Problem to solve: For each line in the data below that has the word "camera", copy that line.

-- Materials provided follows --

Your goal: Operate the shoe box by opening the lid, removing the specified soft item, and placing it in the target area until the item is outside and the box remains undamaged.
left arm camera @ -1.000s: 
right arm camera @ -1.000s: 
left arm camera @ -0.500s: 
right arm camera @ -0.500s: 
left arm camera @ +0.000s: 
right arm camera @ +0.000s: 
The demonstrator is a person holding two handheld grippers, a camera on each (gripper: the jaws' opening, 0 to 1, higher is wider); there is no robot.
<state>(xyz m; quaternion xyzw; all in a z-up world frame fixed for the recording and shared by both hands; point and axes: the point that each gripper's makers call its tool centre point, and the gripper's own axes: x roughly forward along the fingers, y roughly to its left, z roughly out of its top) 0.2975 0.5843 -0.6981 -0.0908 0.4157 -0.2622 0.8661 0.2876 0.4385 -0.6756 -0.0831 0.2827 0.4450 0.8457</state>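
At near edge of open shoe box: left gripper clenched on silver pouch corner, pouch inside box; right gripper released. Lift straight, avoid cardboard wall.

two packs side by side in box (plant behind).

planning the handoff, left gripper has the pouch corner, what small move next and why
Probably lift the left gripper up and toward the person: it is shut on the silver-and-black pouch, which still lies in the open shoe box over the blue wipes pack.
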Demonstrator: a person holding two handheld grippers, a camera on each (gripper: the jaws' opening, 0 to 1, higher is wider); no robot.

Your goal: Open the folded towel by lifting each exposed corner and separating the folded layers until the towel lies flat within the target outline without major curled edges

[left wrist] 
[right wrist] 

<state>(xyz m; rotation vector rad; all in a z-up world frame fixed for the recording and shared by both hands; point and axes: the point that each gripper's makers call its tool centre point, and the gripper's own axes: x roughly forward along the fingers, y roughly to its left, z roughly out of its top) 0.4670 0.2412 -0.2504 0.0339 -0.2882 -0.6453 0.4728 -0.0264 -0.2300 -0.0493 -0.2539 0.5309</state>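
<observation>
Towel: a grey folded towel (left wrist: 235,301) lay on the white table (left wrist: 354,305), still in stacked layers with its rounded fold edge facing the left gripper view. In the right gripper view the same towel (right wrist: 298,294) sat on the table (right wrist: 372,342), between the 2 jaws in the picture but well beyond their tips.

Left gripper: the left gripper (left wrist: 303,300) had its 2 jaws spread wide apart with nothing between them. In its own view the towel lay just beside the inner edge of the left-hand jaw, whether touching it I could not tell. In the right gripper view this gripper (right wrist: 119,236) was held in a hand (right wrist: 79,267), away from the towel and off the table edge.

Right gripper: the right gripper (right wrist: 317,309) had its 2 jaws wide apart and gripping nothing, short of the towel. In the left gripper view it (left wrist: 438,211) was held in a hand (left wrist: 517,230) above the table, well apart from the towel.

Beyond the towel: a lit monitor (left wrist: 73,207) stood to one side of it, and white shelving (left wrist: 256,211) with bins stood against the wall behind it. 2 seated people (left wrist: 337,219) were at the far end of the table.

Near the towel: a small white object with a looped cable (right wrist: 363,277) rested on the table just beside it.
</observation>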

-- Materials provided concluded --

Response to the exercise:
left arm camera @ -1.000s: 
right arm camera @ -1.000s: 
left arm camera @ -0.500s: 
right arm camera @ -0.500s: 
left arm camera @ +0.000s: 
right arm camera @ +0.000s: 
The demonstrator is a person holding two handheld grippers, a camera on each (gripper: the jaws' opening, 0 to 1, higher is wider); there is no robot.
Demonstrator: a person holding two handheld grippers, a camera on each (gripper: the jaws' opening, 0 to 1, higher is wider); no robot.

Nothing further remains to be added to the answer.